> **YOUR TASK**:
Read through the data and report every line in which the word "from" occurs.

━━━━━━━━━━━━━━━━

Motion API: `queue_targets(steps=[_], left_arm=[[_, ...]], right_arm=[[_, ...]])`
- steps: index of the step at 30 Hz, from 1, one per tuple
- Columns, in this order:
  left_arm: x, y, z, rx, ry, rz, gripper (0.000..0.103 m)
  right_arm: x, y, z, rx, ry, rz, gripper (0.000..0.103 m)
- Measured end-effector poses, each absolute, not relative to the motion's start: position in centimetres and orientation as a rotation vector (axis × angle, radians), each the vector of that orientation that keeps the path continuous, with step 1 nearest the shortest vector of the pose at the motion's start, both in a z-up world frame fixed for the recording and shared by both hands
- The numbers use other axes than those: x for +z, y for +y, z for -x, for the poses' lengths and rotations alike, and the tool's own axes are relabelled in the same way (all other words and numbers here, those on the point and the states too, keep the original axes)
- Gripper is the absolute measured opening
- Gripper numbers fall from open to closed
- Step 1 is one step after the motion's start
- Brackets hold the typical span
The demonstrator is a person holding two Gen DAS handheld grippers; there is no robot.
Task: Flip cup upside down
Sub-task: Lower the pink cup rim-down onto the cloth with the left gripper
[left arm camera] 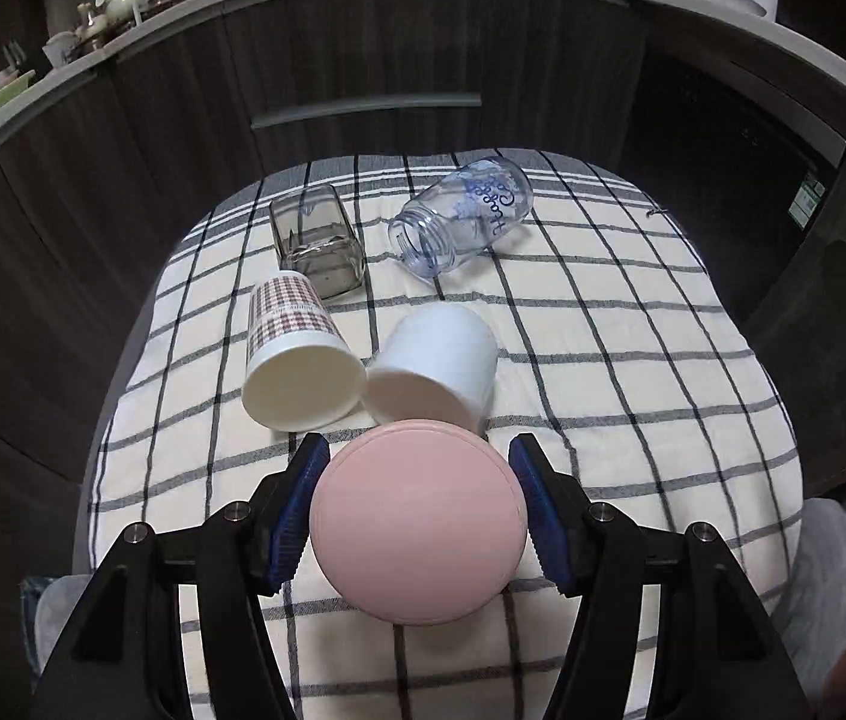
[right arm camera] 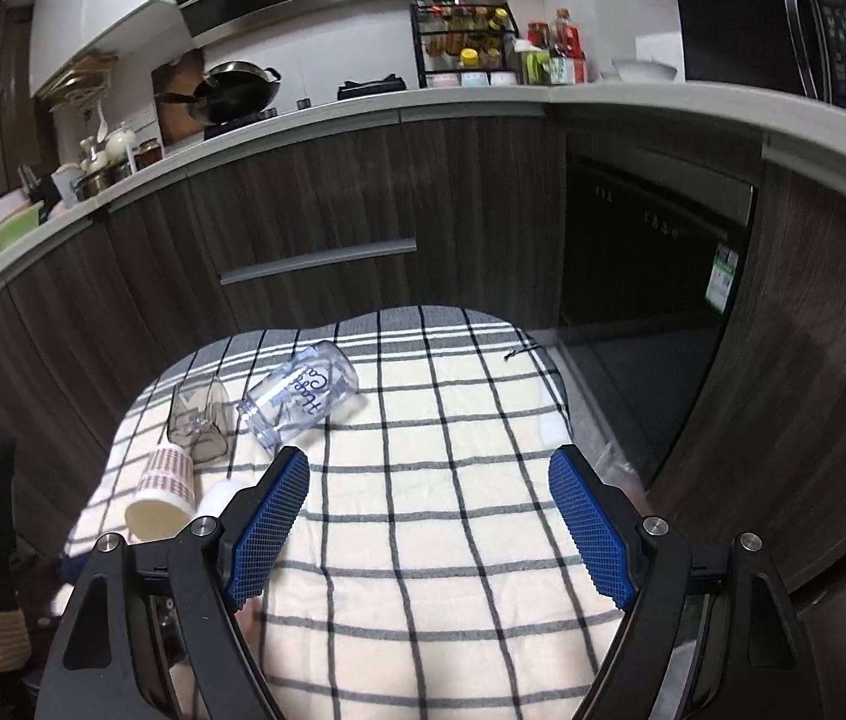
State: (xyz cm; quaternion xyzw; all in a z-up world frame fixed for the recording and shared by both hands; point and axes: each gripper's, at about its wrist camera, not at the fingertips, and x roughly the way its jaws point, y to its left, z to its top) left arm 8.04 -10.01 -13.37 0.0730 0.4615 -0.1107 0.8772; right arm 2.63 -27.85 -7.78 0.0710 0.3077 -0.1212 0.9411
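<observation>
A pink cup [left arm camera: 417,519] stands between the blue pads of my left gripper [left arm camera: 418,457], its flat round end facing the camera; the pads sit at its sides, seemingly gripping it. Behind it lie a white cup [left arm camera: 441,354] and a plaid paper cup [left arm camera: 294,348] on their sides, mouths toward me. A smoky square glass [left arm camera: 318,246] and a clear bottle with blue lettering [left arm camera: 465,213] lie farther back. My right gripper [right arm camera: 429,468] is open and empty above the checked cloth [right arm camera: 423,540]. The right wrist view also shows the paper cup [right arm camera: 162,492] and the bottle [right arm camera: 303,396].
The checked cloth [left arm camera: 603,360] covers a small table. Dark wood kitchen cabinets [right arm camera: 303,204] and a built-in oven [right arm camera: 651,252] stand close behind it. The counter [right arm camera: 363,111] holds a wok, jars and a spice rack.
</observation>
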Motion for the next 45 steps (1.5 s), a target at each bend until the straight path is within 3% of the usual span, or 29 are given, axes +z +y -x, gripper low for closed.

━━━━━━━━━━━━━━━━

> **RESPONSE AREA**:
- steps: index of the step at 30 Hz, from 1, one per tuple
- Gripper numbers fall from open to closed

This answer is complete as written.